Si la relación es entendida de este modo, que no es otro que uno que insiste, primeramente, en la naturaleza humilde, el humus, de ambas prácticas, de su inevitable enraizamiento en la corteza terrestre, es posible dar un paso más allá de los tropos y callejones sin salida heredados de la Estética, mayúscula, y acercarnos más a una apertura real que haga de la literatura una cuestión plural más allá del contenido. Entender a la literatura como cosas cuyos orígenes son plurales querría decir, para el escritor, entender cada una de sus obras como cuestión técnica y singular, que parte de una serie de procederes que bien pueden ser los mismos, bien pueden ser distintos y que producen siempre objetos disímiles, aproximaciones a la tierra que intentan construir mundos de sentidos—Greene con sus objetos-novelas y sus objetos-entretenimientos.

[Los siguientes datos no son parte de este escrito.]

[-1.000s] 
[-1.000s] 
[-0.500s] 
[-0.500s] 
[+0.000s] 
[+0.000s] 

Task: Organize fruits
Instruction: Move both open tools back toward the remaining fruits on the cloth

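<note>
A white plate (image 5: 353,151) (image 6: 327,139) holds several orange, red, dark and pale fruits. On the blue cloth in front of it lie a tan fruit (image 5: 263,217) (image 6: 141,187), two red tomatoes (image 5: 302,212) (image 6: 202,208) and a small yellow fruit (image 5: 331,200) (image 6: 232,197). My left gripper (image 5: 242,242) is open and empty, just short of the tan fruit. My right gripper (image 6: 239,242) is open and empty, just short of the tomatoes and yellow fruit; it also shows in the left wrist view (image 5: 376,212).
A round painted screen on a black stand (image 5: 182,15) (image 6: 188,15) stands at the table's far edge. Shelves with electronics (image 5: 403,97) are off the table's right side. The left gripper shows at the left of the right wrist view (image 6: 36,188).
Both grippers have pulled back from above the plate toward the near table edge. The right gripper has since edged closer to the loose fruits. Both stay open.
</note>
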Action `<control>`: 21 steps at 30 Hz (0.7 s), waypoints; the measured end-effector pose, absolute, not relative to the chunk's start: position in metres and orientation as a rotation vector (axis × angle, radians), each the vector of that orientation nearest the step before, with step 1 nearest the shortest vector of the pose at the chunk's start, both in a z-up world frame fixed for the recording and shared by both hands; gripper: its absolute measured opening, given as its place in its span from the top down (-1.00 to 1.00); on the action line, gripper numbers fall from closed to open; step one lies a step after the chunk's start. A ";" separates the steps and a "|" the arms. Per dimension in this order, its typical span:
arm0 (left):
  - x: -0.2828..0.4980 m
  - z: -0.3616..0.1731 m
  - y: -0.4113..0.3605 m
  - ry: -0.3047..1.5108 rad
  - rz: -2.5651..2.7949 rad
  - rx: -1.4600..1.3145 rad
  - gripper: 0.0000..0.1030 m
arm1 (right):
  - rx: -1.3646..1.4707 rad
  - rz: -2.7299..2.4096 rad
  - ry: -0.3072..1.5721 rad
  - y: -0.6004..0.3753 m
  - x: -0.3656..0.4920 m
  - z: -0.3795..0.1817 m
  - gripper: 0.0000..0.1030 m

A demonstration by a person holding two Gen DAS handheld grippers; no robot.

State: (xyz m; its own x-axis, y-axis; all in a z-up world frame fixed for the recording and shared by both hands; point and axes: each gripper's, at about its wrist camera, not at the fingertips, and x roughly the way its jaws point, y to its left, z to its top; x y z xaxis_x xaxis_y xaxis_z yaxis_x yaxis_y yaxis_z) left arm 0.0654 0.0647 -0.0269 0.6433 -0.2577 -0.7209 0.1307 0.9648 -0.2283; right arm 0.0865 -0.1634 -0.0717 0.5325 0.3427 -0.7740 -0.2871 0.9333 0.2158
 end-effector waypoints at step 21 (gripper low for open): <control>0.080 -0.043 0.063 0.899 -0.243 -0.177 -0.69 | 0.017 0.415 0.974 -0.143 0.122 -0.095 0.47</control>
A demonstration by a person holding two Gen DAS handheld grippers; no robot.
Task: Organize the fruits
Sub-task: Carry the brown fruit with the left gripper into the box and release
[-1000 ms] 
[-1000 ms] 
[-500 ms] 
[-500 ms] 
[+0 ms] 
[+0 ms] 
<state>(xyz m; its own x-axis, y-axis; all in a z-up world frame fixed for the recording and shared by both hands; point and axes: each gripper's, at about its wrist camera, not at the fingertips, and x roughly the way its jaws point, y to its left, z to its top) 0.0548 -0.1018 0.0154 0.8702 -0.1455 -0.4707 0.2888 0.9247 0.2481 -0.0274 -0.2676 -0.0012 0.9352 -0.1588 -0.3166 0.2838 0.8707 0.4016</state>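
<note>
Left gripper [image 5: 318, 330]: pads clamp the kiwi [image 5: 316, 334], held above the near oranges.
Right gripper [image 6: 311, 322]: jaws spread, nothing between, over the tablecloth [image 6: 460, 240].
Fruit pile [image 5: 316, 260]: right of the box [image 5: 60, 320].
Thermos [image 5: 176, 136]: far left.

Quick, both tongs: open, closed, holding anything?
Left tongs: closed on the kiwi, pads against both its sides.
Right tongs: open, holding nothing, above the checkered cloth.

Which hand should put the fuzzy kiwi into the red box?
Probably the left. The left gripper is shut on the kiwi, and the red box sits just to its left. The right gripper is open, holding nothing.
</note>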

Cada obra, de este modo, podría ser entendida como piezas ontológicamente distintas. De otra forma, para el lector, un proceder que surja de los orígenes plurales de la literatura querría decir, nada más ni nada menos, que entender a la obra casi como una serie de objetos encontrados, o readymades, que interpelan a los sentidos y los llevan a tocarse a sí mismos, como diría Nancy, y así a devenir exposición y mundos. La literatura, irremediablemente expuesta a ser malinterpretada, a ser extrapolada, se abriría aun más a una multiplicidad que trascienda los límites de los discursos estéticos. En un contexto como el que aquí desplego, en el que ignoro totalmente el árido determinismo de las instituciones reales, estas literaturas, finalmente, quedarían liberadas de la necesidad de los discursos que enarbolan la expresión, la imaginación, la autenticidad, y la plétora de brumosas y anacrónicas imágenes románticas detrás de las cuales se esconde la tecnicidad y materialidad de la práctica escrituraria y lectoril. Tal vez entonces, la literatura pueda asumir su bienvenida humillación histórica. Tal vez Greene pueda entonces tener sus dos especies de obrar—sus novelas, sus entretenimientos—, tal vez el público pueda quedarse con su Literatura, y, para culminar, tal vez entonces, todos, los tús y los yos, podamos ir vislumbrando, y quizás hasta aceptando, la singular idiotez del palabrar literario




[1] Otra pregunta, más difícil por lo sociológica y lo específica, seria ¿por qué hablan los escritores como si hubiese sólo una Institución Literaria en vez de muchas?
[2] Estas tres que doy como ejemplo tienen versiones cinematográficas.
[3] "¿Qué podría uno querer decir por un principio (o una razón o una esencia) que no fuere un principio de pluralidad, sino lo plural mismo como principio? Y en qué formas debe este pertenecer propiamente a la esencia del arte?", pregunta Nancy.